# Форум 1С > Конфигурирование, программирование 1С - Предприятие > 1С - Предприятие 8.0, 8.1, 8.2, 8.3 >  1c 8.3 УТ 11.1 Перестала отправляться электронная почта

## den16

Здравствуйте! В определённый момент перестала отправляться почта, настроенная через yandex. Настроил всё по инструкции, прописал порты и проверил. Проверка проходит успешно. Но письма не отправляются, причём 1с не выдаёт никакой ошибки. Подскажите пожалуйста, в чём может быть дело?

----------


## avm3110

А по какой инструкции ты настраивал?
А проверял - на внутреннюю почту письма уходят нормально?

----------


## den16

Сервер: smtp.yandex.ru
Порт: 465
Использовать SSL: Истина

Суть в том, что почта РАБОТАЛА уже год. 
Внутренняя почта - вся идёт через Яндекс и тоже не получает писем из 1с.

----------


## avm3110

Ну, классическая фраза "А до этого все работало" - конечно "греет", но совсем не помогает :blush:
Так как тут завязано не только на 1Ску, но и например механизмы SSL (например достоверность сертификата подписи или еще что-либо)

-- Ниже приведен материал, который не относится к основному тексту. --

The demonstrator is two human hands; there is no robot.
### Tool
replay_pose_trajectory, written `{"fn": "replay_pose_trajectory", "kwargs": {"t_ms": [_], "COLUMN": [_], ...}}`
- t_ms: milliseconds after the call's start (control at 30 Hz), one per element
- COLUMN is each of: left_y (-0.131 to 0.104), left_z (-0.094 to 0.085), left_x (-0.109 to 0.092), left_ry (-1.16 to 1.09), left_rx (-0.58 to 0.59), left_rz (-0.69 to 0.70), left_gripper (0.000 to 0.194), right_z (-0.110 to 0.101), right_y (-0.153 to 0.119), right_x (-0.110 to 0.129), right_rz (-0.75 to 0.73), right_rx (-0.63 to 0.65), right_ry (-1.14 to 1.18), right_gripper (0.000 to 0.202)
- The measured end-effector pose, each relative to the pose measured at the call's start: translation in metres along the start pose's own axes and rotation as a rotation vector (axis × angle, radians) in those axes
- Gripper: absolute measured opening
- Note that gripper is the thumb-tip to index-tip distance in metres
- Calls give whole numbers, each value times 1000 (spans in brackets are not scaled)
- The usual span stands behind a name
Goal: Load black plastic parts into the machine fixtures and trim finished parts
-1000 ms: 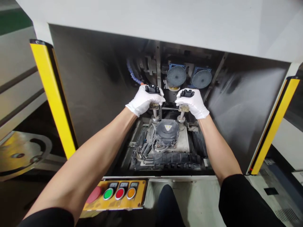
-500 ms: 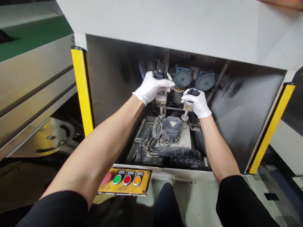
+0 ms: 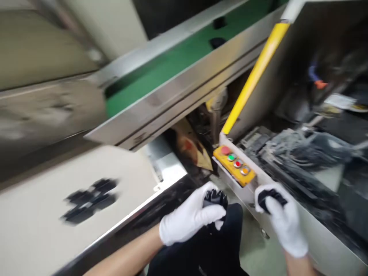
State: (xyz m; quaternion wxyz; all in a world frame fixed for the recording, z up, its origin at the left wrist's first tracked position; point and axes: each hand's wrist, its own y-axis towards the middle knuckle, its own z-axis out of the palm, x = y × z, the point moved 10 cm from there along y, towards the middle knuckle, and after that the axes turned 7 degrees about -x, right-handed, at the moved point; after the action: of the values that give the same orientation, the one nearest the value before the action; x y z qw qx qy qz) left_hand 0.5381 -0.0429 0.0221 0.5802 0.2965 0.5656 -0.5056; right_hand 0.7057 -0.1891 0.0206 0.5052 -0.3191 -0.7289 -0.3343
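My left hand (image 3: 195, 214), in a white glove, is closed around a glossy black moulded part (image 3: 215, 198) with rounded bumps along its top. Further right, my right hand (image 3: 284, 220), gloved in white too, grips a second black part (image 3: 270, 199), thumb pressed on it. Both hands are low, over my legs and beside the machine's front edge. Fingers and glove hide much of each part. To the left, a group of several similar black parts (image 3: 90, 199), blurred by motion, lies on a pale tabletop (image 3: 34, 226).
A green conveyor belt (image 3: 166, 73) with dark pieces runs behind the table. A yellow button box (image 3: 234, 165) juts out above my hands. On the right are a yellow upright bar (image 3: 255, 76) and the machine's open bay with cables (image 3: 299, 149).
My view has swung left and down. Both hands have left the fixtures inside the machine and come back towards me, each with a black part; the table is now in sight.
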Motion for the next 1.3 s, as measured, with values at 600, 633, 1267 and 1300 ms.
{"fn": "replay_pose_trajectory", "kwargs": {"t_ms": [600, 633, 1267, 1300], "left_y": [-441, -448, -333, -311], "left_z": [-403, -412, -320, -318], "left_x": [86, 90, 22, 27], "left_ry": [551, 570, 1376, 1417], "left_rx": [-1140, -1127, -1066, -996], "left_rz": [82, 79, 289, 217], "left_gripper": [40, 40, 41, 44], "right_z": [514, 544, 488, 492], "right_y": [-253, -262, -152, -150], "right_x": [165, 175, 154, 143], "right_rz": [-852, -938, -1031, -1011], "right_rx": [967, 1003, 594, 637], "right_ry": [-284, -373, -627, -647], "right_gripper": [22, 24, 43, 47]}}
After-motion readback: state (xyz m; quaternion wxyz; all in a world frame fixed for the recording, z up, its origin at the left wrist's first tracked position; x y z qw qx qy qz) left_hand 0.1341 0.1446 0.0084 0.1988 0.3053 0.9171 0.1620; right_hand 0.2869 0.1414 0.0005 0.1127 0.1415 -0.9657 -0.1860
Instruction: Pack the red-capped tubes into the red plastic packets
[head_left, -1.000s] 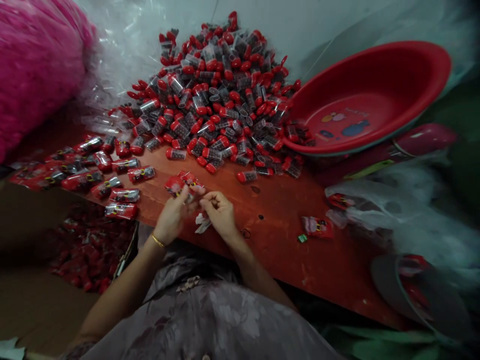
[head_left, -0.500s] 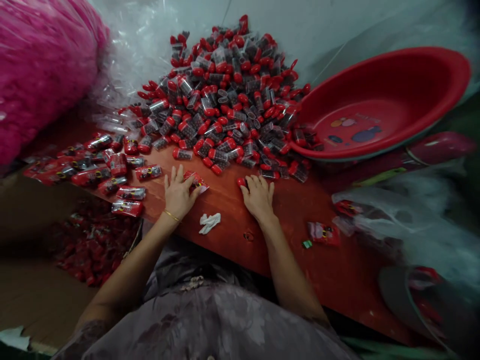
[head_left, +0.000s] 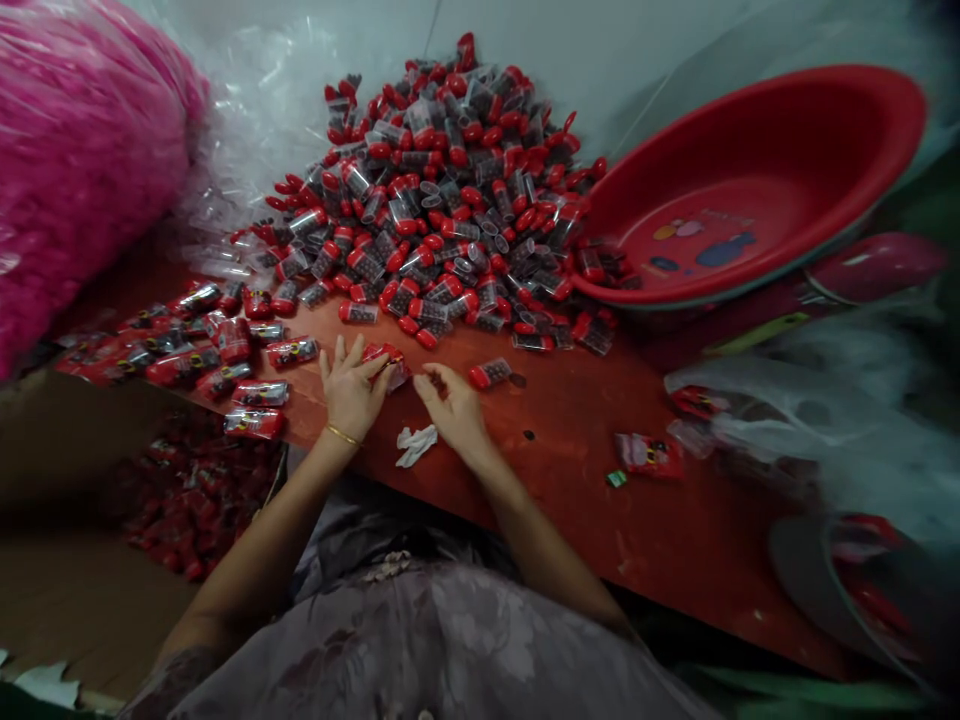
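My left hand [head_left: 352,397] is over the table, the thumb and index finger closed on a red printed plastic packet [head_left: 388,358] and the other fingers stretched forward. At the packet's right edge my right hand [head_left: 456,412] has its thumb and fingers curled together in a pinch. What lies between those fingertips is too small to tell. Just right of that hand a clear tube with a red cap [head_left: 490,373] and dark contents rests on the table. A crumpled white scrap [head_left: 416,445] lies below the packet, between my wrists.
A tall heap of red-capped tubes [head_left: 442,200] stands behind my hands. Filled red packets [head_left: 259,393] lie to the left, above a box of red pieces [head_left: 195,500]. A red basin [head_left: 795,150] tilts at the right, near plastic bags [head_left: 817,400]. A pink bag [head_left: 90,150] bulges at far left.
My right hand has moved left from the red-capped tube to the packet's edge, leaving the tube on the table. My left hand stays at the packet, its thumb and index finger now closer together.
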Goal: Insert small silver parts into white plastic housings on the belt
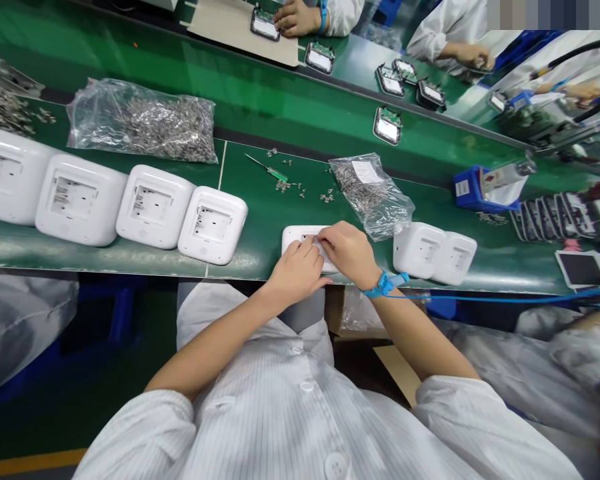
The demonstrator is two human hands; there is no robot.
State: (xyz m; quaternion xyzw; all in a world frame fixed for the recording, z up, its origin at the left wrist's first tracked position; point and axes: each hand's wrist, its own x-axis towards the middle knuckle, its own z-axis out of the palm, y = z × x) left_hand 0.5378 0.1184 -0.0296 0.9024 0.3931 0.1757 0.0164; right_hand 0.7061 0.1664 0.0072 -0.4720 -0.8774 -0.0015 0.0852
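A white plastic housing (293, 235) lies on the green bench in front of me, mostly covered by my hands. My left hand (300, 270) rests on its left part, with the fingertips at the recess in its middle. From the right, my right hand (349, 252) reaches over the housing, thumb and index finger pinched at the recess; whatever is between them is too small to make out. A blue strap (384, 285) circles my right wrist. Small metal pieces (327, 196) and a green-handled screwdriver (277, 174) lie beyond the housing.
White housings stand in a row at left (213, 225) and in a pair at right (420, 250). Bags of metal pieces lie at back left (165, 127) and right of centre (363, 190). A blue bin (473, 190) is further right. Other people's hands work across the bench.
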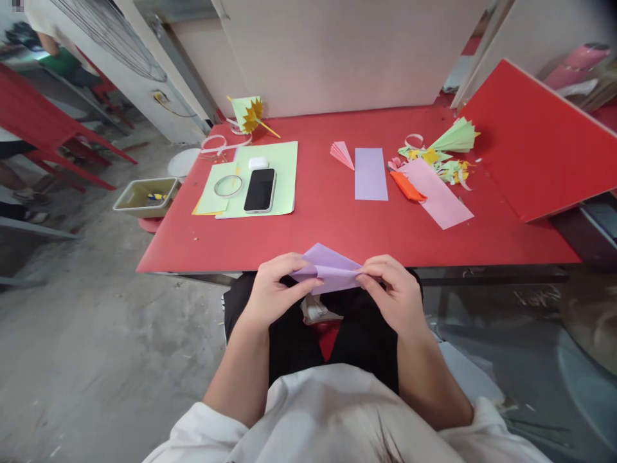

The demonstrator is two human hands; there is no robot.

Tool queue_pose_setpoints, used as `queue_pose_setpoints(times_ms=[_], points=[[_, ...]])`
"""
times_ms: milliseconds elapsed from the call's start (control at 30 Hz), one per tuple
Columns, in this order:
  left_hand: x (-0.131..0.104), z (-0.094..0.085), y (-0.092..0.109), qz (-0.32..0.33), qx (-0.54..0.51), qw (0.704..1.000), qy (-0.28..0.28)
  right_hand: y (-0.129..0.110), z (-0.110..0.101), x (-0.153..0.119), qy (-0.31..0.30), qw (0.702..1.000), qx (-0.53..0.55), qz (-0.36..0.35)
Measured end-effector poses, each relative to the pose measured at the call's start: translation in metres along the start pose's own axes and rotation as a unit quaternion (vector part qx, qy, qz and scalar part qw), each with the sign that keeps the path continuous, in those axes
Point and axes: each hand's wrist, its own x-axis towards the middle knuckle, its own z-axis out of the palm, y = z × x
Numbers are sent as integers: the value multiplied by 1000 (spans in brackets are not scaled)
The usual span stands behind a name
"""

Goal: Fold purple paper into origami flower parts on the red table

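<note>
A folded piece of purple paper [332, 270] is held over my lap, at the front edge of the red table [318, 228]. My left hand [279, 286] pinches its left side between thumb and fingers. At its right corner, my right hand [393, 289] has it pinched the same way. Beyond my hands lie a flat purple paper strip [371, 174], a small pleated pink paper fan [342, 154], an orange cutter [407, 186] and a pink paper strip [441, 196].
At the table's left are green sheets [284, 180] with a phone [260, 190], a white case [258, 163] and a tape roll [228, 186]. Paper scraps [453, 170] and a red board [544, 141] are at right. A bin [144, 199] stands left; a person is beyond.
</note>
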Motion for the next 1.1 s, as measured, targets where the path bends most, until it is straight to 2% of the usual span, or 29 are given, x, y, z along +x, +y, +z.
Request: queue_pose_setpoints(times_ms=[133, 300, 433, 600, 767, 967, 1100], points=[[-2, 5, -2, -39, 11, 999, 19, 1, 1, 1, -16, 999, 22, 43], [-5, 12, -3, -126, -28, 990, 53, 5, 2, 0, 46, 983, 101, 149], [-2, 9, 0, -152, -73, 986, -3, 8, 2, -1, 36, 988, 63, 138], [5, 7, 1, -150, -3, 987, -62, 9, 3, -1, 8, 992, 21, 126], [5, 13, -4, -181, 4, 981, -65, 11, -2, 0, -4, 983, 73, 171], [2, 12, -9, -196, -5, 979, -65, 13, -10, 0, 17, 982, 77, 171], [5, 9, -4, -191, 30, 970, -146, 13, -8, -1, -8, 986, 35, 160]])
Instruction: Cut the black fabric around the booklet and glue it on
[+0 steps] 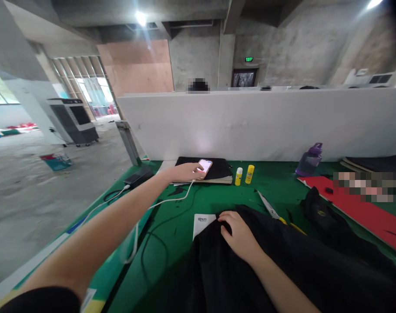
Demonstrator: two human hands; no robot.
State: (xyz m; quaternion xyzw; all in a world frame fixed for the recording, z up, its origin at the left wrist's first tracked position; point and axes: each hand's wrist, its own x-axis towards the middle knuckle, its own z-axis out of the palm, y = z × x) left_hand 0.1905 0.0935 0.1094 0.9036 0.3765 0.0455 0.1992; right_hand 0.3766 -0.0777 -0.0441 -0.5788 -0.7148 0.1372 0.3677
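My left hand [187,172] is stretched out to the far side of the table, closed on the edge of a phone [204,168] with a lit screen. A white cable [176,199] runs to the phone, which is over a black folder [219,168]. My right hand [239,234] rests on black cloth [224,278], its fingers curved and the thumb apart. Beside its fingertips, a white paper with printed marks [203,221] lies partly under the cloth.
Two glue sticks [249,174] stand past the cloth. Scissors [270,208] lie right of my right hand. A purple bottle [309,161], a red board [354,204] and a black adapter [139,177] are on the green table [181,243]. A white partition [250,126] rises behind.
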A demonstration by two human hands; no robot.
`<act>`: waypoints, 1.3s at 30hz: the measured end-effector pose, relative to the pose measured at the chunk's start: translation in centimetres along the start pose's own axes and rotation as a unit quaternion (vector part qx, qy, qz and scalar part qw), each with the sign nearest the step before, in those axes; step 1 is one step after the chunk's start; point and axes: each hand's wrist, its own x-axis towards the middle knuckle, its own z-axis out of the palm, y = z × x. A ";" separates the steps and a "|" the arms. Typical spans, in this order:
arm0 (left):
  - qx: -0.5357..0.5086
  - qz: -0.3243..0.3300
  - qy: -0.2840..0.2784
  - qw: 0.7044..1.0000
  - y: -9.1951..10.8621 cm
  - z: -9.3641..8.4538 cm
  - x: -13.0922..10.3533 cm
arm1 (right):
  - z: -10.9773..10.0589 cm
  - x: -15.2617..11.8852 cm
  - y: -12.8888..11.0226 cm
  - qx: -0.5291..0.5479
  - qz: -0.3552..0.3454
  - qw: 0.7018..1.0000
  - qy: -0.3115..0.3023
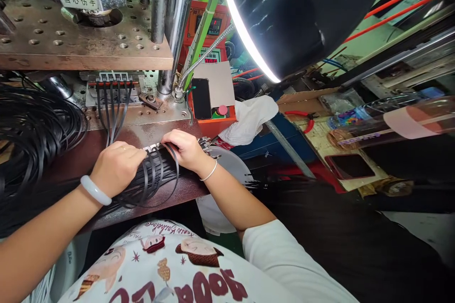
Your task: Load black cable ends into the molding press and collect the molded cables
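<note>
- The left hand (119,168) pinches the left end of the connectors (152,147), left of the frame's centre; the right hand (183,149) seems to pinch their right end.
- Cables (152,175) loop loosely below; a snag could tug the connectors askew.
- Ends overhanging the surface (185,189) could slip towards the bin (236,170).
- Reaching under the press (88,62), upper left, could crush fingers if it closes.

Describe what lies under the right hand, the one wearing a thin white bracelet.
Below the right hand, flat black cables and the reddish-brown bench top can be seen, with silver metal connectors beside it. Whatever lies directly beneath the palm is covered.
</note>
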 end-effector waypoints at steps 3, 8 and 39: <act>-0.029 0.002 0.043 0.999 -0.1 -0.1 0.1 | -0.1 0.0 0.0 0.000 -0.001 1.000 0.006; -0.050 -0.038 0.067 0.996 -1.2 0.5 -0.2 | 0.0 0.1 0.0 0.000 -0.037 0.999 0.018; -0.081 -0.063 0.195 0.975 -6.4 4.3 -1.9 | 1.7 2.0 1.2 -0.143 -0.014 0.981 -0.127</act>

Попробуйте на тесте например следующий механизм: http://mamaev-blog.ru/nastroyka-poch...l-ili-mail-ru/

----------


## den16

Да, через туннель почта проходит, хотя, конечно, не совсем то, что хотелось. Что интересно, локальная копия базы отправляет письма без вопросов. Подозреваю, что дело в сервере 1с.

----------


## avm3110

> Да, через туннель почта проходит, хотя, конечно, не совсем то, что хотелось.


А что не устраивает? 




> Что интересно, локальная копия базы отправляет письма без вопросов. Подозреваю, что дело в сервере 1с.


А у вас сервер крутится по системной учеткой или же под пользователем User1C ?
Если первый вариант, то переведите службу сервера 1С по локальную или доменную учетку и затем попробуйте зайти локально на сервер под этой учеткой, открыть файловую копию базы и отправить мыло

----------